L’on retrouve dans l’ensemble et l’expression de sa physionomie les mêmes disparités que dans sa personnalité. La taille élevée, la carrure superbe, le geste rude, le teint brûlé, enluminé par le soleil d’Afrique, accusent l’homme des camps, le Sirdar d’Égypte, impérieux, irréductible, tandis que les yeux glauques au regard patient, semblent jeter une note de timidité dans ce visage martial.

À table, la conversation amène les sujets les plus divers, depuis nos aventures d’automobile jusqu’à l’incident de Fashoda. Cela vient, très simplement, à propos d’un mot anglais dont je ne saisis pas le sens exact et que Lord K… me traduit. Cette connaissance approfondie de la langue française, la pureté presque absolue de l’accent me laissant surprise, pour satisfaire ma curiosité, il ajoute très placidement : « Nous avons beaucoup discuté, M. Marchand et moi, là-bas, en Afrique, c’est ainsi que j’ai perfectionné mon français ». Puis il exalte le courage et l’endurance des troupiers de France pendant la guerre de 1870, il a servi parmi eux contre l’Allemagne, et la cordiale entente, dit-il, le compte au nombre de ses partisans. À ses heures, il est musicien, semble-t-il, car un grand piano à queue occupe une place proéminente dans une baie du salon dont la vue s’élance, en suivant le vol lourd des aigles, vers les colossales arêtes Hymalayennes. Au flanc des chaînes plus rapprochées, les maïs tachent d’or et de rouge sanglant les collines, entre lesquelles serpente et grimpe la route sèche encombrée de longues files de chameaux.

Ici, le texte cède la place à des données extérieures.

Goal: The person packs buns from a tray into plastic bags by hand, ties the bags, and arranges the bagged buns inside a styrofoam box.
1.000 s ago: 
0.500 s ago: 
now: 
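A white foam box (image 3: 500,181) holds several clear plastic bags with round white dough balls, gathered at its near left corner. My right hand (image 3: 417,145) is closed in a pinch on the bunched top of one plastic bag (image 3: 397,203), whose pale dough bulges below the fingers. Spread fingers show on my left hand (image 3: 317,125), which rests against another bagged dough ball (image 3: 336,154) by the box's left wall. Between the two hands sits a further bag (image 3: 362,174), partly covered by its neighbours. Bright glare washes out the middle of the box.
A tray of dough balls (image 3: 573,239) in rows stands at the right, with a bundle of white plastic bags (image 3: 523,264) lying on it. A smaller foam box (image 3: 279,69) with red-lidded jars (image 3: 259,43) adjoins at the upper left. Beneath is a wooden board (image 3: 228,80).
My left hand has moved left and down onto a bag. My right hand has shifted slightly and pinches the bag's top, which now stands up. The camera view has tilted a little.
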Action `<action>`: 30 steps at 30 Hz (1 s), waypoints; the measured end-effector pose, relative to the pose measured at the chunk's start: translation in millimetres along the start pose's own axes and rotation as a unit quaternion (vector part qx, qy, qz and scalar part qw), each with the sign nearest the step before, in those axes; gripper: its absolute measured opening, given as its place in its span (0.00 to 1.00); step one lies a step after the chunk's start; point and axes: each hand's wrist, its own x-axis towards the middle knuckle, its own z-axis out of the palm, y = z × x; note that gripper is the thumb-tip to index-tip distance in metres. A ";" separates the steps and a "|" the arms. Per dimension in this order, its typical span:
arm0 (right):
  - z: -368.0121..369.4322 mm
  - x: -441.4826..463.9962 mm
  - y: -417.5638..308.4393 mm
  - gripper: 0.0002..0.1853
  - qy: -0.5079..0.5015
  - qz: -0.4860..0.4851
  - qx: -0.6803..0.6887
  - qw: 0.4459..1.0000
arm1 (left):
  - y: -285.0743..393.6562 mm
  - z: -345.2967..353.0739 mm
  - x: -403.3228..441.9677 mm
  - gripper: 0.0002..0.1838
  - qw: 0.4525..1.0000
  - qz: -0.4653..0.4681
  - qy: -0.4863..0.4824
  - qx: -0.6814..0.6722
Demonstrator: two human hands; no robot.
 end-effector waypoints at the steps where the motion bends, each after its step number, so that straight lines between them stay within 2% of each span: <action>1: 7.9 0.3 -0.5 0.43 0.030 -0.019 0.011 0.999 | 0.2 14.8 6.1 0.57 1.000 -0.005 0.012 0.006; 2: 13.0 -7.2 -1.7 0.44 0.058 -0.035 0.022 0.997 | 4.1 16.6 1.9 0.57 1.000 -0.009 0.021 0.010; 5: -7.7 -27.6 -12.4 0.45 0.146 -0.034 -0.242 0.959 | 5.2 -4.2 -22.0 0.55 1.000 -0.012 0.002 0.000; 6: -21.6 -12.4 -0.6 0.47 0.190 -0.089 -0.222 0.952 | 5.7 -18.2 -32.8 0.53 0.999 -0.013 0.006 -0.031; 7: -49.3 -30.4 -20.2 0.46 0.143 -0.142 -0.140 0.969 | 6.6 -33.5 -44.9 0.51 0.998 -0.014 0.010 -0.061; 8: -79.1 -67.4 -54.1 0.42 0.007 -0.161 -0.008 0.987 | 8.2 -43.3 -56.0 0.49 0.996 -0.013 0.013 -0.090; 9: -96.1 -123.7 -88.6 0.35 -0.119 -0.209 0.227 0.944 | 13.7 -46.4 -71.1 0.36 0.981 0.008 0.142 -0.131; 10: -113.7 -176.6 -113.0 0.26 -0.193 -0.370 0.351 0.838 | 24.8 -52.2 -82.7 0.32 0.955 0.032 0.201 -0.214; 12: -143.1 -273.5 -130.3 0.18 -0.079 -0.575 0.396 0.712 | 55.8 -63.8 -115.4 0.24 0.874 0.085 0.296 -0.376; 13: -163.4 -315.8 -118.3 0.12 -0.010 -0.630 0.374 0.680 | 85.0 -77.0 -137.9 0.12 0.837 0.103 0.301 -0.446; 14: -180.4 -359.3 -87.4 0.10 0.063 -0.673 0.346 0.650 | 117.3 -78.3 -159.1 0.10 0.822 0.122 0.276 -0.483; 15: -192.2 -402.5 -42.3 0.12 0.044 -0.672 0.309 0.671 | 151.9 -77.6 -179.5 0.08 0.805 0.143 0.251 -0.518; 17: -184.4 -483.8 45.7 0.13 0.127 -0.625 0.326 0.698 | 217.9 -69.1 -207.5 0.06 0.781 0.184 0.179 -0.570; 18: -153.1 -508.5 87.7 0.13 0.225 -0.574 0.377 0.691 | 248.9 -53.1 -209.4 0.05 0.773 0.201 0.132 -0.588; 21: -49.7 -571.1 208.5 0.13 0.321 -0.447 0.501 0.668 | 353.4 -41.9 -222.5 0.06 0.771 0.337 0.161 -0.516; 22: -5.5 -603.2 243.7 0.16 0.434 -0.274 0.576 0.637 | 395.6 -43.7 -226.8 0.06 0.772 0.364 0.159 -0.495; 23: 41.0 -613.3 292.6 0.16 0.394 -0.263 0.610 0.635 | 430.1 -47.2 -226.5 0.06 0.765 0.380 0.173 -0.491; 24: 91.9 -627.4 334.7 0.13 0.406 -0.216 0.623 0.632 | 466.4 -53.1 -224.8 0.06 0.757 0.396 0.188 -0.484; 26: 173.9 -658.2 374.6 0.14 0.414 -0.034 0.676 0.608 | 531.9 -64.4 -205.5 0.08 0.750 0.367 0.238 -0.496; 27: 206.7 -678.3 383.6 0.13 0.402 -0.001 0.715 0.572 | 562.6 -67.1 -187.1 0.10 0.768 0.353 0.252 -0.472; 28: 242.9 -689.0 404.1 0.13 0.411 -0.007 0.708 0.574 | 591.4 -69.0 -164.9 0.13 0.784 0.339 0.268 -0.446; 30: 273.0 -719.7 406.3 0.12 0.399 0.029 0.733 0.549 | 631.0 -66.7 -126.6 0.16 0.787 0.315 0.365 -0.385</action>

La causerie effleure tout naturellement les moyens de transport ; et lord K… se montre un fervent de l’automobile, il s’intéresse aux détails les plus techniques de nos aventures, il faut lui rappeler l’origine, la puissance de Philippe, qu’il ne connaît que sous son prénom humain ; il lui souhaite, au moment où nous prenons congé de Snowdon, une santé à toute épreuve malgré les routes défectueuses et les rivières sableuses que nous rencontrerons.

Il nous quitte, marchant lentement, entouré de ses aides de camp et boitant encore légèrement d’une récente chute de cheval.

… Cahotée dans un petit « rikshaw », que des coureurs demi-nus, ruisselants de sueur, font dévaler par les allées tortueuses de mélèzes, ma pensée évoque le rédempteur de Ladysmyth, tel qu’on me l’avait représenté sous son aspect classique d’adversaire méprisant du sexe féminin.

Puis, me remémorant les lueurs douces dont se paillètent parfois les yeux gris, je me demande s’ils n’ont pas pénétré son âme, ceux qui affirment qu’une grande appréhension ou une douleur inapaisée se cache derrière ce masque de « woman-hater ».